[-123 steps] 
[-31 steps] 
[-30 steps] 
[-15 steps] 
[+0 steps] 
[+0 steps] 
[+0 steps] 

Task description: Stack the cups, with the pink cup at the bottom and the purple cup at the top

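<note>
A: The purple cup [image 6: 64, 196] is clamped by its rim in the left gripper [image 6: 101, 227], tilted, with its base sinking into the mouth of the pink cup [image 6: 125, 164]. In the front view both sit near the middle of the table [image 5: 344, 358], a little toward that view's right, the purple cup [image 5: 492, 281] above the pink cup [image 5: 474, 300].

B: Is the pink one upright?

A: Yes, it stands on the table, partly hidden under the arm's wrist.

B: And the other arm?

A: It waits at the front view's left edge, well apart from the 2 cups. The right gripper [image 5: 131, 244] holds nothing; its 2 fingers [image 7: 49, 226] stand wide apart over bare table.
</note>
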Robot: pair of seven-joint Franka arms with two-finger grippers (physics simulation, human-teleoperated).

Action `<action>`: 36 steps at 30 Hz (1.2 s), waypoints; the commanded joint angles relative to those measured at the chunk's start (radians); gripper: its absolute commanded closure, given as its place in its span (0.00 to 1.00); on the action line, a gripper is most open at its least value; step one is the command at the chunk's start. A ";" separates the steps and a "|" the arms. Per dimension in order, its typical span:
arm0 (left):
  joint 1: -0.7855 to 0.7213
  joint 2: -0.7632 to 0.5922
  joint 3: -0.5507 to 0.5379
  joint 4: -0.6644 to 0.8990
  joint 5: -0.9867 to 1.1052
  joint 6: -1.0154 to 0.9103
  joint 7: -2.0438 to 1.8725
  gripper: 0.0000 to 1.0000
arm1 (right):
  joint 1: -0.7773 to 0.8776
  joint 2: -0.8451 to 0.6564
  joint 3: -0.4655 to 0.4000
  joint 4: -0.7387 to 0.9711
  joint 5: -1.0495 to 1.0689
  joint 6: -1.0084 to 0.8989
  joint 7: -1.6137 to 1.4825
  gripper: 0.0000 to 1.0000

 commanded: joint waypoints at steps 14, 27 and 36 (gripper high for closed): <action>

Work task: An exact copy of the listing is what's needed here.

Your solution:
[-123 steps] 
[-31 steps] 
[-30 steps] 
[-15 steps] 
[+0 steps] 
[+0 steps] 
[+0 steps] 

Task description: Stack the cups, with the pink cup at the bottom and the purple cup at the top

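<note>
A: The purple cup [image 6: 64, 196] is clamped by its rim in the left gripper [image 6: 101, 227], tilted, with its base sinking into the mouth of the pink cup [image 6: 125, 164]. In the front view both sit near the middle of the table [image 5: 344, 358], a little toward that view's right, the purple cup [image 5: 492, 281] above the pink cup [image 5: 474, 300].

B: Is the pink one upright?

A: Yes, it stands on the table, partly hidden under the arm's wrist.

B: And the other arm?

A: It waits at the front view's left edge, well apart from the 2 cups. The right gripper [image 5: 131, 244] holds nothing; its 2 fingers [image 7: 49, 226] stand wide apart over bare table.
</note>
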Robot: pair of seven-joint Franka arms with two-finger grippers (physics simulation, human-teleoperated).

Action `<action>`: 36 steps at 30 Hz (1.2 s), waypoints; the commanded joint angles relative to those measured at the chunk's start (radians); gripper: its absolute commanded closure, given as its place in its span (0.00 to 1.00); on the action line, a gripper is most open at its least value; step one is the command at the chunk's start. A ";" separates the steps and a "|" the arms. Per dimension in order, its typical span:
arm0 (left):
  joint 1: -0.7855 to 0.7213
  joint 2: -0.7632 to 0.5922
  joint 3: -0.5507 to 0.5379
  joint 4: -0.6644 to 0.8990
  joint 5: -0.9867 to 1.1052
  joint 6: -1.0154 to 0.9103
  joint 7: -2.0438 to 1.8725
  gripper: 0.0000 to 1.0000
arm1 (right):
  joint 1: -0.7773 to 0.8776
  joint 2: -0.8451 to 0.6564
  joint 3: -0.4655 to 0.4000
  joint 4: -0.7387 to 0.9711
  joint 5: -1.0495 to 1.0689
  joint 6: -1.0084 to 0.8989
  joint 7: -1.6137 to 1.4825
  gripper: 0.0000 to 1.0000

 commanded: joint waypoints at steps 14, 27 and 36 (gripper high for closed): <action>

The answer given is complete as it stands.